Marked queen bee

The queen is larger than the workers and comes marked with a dot on her upper back.

We FINALLY found someone who can ship us a new Italian queen. An Italian queen bred in Hawaii to live in our Texas hive. She’s going to be quite worldly! Since she’s coming from Hawaii, we’ve decided to name Hive 2 “Kona”. We still haven’t named Hives 1 and 3, but if you have any suggestions, leave them in the comments below.

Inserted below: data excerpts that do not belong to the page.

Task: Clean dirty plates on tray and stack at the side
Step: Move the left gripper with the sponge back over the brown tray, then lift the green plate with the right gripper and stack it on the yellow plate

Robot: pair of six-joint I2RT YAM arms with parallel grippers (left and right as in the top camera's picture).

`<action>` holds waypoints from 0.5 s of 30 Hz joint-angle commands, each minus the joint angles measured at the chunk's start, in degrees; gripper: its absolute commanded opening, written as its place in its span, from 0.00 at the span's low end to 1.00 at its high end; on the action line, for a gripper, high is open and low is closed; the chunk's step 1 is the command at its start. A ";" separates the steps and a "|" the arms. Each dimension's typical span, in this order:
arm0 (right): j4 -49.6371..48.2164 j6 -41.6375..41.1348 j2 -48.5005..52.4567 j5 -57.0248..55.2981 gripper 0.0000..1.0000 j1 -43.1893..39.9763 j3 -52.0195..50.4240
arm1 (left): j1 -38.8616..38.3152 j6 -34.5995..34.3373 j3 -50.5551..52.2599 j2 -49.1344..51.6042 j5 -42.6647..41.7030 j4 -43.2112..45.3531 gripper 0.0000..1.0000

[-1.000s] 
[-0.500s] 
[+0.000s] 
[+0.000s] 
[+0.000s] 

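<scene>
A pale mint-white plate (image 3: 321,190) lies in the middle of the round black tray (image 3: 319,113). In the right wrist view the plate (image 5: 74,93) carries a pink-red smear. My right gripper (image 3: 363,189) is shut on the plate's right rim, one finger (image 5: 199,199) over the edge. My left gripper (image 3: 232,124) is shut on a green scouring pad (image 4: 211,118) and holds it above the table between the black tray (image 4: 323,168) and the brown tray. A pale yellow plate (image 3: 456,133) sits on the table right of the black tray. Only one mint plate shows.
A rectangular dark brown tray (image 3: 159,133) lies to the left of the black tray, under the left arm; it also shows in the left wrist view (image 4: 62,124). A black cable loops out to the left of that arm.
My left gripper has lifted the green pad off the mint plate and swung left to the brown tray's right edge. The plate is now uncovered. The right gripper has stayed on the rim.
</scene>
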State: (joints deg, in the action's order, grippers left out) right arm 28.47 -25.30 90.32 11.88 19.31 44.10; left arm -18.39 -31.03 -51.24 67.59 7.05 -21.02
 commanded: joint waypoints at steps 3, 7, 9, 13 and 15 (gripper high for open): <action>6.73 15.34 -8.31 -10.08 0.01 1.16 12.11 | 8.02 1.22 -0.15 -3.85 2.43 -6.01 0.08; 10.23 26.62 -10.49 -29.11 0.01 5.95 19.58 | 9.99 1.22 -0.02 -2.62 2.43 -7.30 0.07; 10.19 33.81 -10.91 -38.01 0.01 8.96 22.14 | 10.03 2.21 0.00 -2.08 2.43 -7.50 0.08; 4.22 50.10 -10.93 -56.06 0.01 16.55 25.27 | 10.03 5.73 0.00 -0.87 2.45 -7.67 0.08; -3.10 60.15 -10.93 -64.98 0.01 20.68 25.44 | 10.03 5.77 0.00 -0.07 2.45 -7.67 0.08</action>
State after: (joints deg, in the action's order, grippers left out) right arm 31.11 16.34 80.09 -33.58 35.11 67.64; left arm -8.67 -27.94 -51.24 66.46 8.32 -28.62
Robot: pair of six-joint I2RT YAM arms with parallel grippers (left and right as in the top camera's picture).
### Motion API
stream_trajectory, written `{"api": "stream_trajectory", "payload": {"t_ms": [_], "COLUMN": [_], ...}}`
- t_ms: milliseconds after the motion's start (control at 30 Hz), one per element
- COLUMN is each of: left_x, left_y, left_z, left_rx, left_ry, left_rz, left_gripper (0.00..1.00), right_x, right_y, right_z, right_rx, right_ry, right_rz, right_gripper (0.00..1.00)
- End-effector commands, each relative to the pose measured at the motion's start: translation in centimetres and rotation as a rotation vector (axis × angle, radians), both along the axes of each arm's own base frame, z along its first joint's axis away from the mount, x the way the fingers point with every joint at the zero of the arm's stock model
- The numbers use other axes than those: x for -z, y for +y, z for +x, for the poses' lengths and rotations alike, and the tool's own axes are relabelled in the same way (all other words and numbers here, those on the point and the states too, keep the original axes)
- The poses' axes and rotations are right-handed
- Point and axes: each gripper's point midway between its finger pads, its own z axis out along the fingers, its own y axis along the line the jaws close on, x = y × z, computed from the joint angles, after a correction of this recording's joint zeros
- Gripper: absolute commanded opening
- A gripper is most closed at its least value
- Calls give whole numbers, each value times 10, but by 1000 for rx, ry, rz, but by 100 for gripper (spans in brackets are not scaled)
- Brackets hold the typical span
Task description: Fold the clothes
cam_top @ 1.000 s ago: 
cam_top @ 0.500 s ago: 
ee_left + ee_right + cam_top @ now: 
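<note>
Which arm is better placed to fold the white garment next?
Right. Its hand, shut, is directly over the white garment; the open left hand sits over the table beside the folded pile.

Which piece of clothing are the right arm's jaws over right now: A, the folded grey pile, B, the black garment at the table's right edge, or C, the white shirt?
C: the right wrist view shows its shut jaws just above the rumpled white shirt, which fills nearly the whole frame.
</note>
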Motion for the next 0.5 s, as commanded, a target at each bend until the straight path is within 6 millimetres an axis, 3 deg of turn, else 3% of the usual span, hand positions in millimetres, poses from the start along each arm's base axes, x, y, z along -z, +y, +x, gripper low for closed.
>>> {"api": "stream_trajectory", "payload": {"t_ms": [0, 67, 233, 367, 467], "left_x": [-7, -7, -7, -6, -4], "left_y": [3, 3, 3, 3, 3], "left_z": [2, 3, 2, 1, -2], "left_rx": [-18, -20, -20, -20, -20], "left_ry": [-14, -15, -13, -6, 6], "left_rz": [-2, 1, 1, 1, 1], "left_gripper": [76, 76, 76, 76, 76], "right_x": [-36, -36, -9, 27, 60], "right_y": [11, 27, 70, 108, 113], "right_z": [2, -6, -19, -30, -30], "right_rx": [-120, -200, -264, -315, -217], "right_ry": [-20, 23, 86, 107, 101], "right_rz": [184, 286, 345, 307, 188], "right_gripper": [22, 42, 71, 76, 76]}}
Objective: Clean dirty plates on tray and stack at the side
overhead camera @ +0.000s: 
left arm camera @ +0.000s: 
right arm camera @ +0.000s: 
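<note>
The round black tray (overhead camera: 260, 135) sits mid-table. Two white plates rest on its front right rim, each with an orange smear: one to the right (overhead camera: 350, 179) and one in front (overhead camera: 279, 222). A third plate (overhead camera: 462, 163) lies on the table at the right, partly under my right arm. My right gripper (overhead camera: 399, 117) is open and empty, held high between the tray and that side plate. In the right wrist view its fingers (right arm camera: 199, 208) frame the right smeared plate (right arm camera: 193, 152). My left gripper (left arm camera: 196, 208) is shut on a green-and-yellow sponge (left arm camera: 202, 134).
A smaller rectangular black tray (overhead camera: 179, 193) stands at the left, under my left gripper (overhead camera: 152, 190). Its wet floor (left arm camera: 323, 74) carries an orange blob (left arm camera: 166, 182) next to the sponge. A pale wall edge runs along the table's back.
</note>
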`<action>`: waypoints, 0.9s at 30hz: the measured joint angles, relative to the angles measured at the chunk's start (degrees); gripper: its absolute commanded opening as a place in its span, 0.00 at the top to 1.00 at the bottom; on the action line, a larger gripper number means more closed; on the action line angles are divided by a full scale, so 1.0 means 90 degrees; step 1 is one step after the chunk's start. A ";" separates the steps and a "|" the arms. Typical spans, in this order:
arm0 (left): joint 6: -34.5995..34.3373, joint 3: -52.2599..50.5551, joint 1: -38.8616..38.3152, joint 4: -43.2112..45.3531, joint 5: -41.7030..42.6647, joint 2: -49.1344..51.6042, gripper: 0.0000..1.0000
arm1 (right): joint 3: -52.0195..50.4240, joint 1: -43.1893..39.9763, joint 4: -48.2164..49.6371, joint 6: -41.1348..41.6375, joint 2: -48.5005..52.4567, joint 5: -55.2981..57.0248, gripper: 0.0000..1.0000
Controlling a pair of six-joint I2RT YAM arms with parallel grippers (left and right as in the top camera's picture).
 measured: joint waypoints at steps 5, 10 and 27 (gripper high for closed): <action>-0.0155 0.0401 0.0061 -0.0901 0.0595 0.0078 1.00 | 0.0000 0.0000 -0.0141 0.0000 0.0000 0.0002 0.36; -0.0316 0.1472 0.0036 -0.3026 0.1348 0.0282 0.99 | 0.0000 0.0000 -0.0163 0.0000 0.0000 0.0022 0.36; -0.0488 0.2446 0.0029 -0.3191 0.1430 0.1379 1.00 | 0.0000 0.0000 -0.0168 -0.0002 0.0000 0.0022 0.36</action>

In researching how to re-queen our hive, I came across an article talking about getting the hives ready for winter and what the bees will do within the hive to prepare. Fascinating!! This is an excerpt from the article on “Tilly’s Nest” :

The queen has switched gears and begun to lay winter bees-hardier bees that have a longer lifespan designed especially for surviving the winter.

The drones, the male bees, were also evicted from the hive. With mouths too small to eat for themselves, they are dependent on the female worker bees for feeding. In the winter, they are not necessary for survival. Male drones never mate with their own queen and mating with outside queens will not resume until spring. One by one the worker bees carry the drones away from the hive, abandoning them in the wood chips. Other drones buzz by my head, frantic to enter the hive. Yet they are turned away by the female guard bees. They are desperate and confused. My heart goes out to them. The drones are defenseless. With no stingers, they are at the will of the female colony. The drones will all be eliminated from the colony before the first frost. Come spring, the queen will begin to lay drones again. For now, the colony will only consist of females.

Amazing creatures. And I’m not at all surprised to learn that the females are in charge!

Kona arrives on Friday and we’ll install her in the hive on Saturday. I’ll let you know how it goes.